[Data excerpts]

*-*-*

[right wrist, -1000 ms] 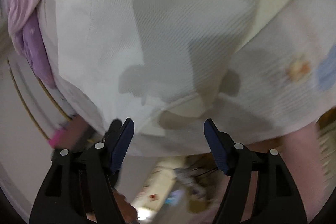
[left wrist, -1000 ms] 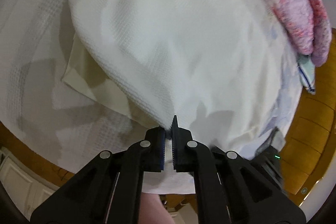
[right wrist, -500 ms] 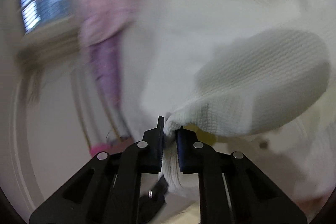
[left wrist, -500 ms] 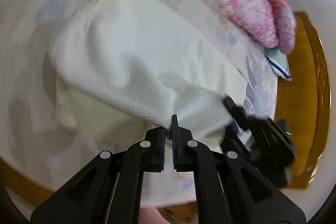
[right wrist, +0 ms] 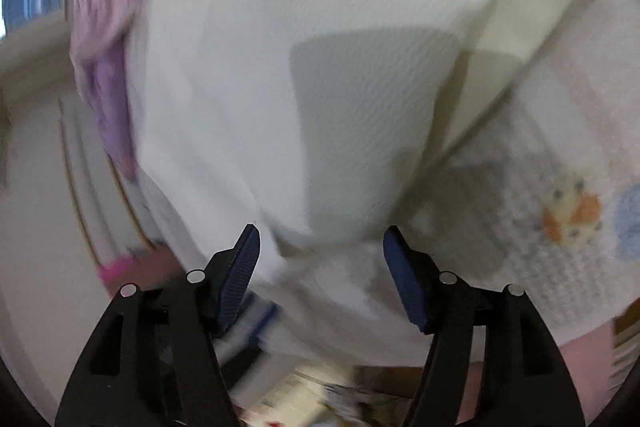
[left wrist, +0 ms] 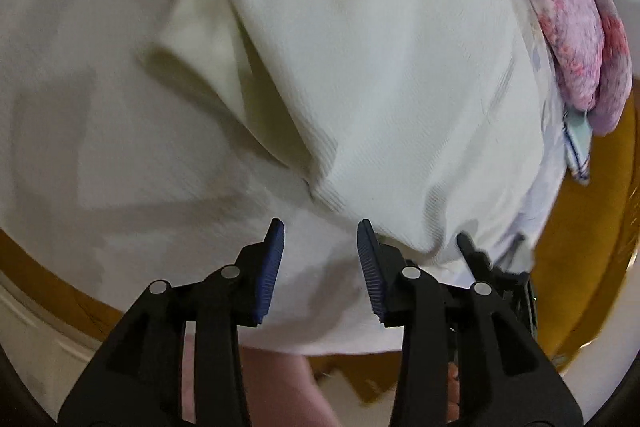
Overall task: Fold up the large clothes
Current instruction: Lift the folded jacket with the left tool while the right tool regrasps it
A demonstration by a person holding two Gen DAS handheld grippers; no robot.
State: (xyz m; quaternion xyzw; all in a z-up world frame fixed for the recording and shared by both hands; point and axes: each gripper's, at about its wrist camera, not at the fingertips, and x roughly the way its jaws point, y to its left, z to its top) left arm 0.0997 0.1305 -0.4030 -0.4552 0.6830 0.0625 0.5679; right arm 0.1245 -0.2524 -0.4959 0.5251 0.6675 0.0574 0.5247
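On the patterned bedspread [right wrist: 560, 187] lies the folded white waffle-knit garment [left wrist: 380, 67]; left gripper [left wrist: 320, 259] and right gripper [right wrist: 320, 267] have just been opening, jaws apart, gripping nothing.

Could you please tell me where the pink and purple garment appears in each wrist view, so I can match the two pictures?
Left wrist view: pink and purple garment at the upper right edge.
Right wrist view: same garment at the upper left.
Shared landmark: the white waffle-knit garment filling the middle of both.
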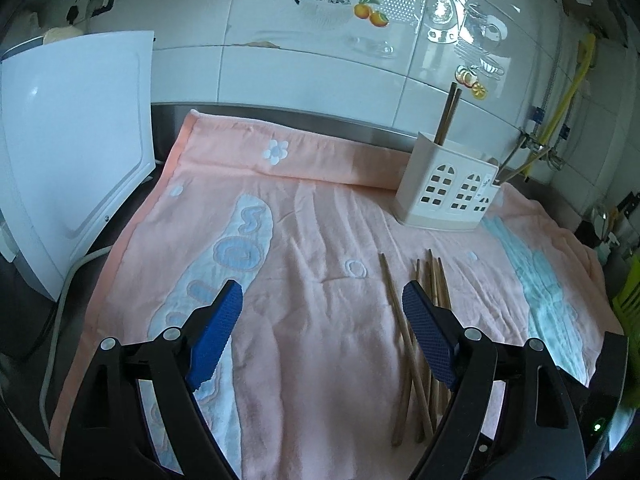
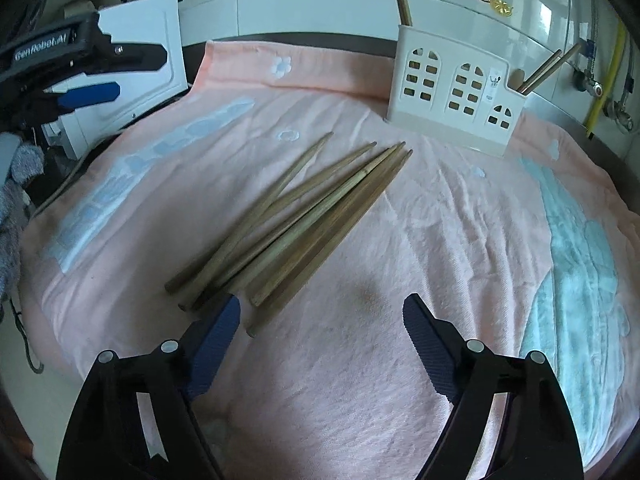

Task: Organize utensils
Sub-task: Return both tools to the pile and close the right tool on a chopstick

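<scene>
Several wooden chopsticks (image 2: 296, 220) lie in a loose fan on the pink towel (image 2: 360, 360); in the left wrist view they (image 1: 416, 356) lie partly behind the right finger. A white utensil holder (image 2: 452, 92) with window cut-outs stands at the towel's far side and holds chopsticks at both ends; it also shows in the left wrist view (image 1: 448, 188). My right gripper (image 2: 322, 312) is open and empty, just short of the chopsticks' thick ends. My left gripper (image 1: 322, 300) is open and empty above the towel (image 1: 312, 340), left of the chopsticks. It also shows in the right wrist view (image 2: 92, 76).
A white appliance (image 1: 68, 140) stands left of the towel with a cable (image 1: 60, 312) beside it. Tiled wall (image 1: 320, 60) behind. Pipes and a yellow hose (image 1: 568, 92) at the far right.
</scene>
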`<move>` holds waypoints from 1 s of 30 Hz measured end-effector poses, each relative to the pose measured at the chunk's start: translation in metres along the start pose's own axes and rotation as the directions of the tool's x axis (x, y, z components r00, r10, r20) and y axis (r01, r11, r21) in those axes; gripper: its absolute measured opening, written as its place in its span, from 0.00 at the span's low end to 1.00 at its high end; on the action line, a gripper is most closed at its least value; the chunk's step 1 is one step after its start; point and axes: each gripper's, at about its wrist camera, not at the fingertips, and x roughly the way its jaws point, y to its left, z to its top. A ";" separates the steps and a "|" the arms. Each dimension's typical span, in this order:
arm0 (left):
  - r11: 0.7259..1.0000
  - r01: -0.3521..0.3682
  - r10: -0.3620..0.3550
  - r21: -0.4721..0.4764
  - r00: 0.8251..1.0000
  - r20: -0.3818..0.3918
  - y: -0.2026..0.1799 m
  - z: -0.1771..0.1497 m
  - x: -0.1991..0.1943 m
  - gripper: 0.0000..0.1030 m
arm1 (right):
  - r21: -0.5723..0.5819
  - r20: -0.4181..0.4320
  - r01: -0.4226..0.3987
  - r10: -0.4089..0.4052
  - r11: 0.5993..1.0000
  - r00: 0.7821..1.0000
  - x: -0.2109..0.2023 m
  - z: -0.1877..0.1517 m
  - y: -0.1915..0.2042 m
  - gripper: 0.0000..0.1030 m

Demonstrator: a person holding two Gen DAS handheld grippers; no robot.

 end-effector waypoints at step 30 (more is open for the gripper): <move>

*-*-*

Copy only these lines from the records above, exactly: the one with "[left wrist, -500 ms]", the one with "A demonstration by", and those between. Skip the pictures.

[left wrist, -500 ms] 
[right wrist, +0 ms] 
[left wrist, +0 ms] 
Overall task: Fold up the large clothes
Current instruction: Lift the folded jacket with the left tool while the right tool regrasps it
A demonstration by a person holding two Gen DAS handheld grippers; no robot.

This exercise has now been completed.